SOURCE DATA —
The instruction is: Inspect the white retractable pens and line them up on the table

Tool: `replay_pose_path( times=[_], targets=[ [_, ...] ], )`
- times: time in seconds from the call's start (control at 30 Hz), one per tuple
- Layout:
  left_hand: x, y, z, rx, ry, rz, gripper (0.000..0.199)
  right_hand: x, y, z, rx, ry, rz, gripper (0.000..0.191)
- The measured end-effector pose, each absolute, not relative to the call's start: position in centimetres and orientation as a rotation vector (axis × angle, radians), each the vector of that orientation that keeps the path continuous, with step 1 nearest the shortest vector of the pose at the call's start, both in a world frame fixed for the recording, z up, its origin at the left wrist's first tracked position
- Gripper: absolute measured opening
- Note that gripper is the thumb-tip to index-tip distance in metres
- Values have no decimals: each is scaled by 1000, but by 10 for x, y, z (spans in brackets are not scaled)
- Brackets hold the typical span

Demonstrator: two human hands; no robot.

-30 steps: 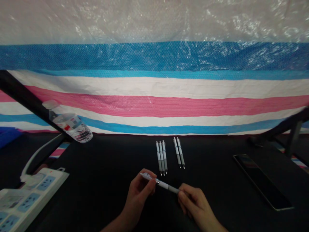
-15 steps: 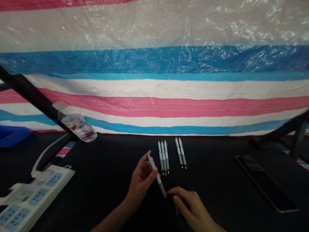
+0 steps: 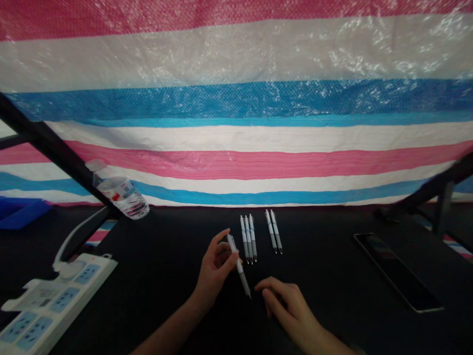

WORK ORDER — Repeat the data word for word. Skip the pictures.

RESULT FOR THIS EXERCISE —
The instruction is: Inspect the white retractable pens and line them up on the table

Tool: `replay_pose_path( times=[_], targets=[ [_, ...] ], )`
- times: time in seconds from the call's start (control at 30 Hz), one per tuple
- Layout:
  left_hand: x, y, z, rx, ry, rz, gripper (0.000..0.199)
  right_hand: x, y, z, rx, ry, rz, gripper (0.000..0.191)
- The measured end-effector pose, each absolute, not relative to the call's start: position in centimetres and orientation as a rotation vector (axis × angle, radians), each the vector of that orientation that keeps the path continuous, with step 1 nearest the shortest vector of the pose at the call's start, both in a world frame fixed for the recording, z up, its origin at the left wrist's first tracked position
- Gripper: absolute measured opening
- Note that gripper is the thumb-tip to index-tip distance in metres
- Values have no decimals: each is scaled by 1000, but by 10 for x, y, z (spans in brackets are not scaled)
- Brackets hold the typical span

Demonstrator: two human hands; no robot.

-30 steps: 
-15 steps: 
+0 steps: 

There is nothing more to the answer.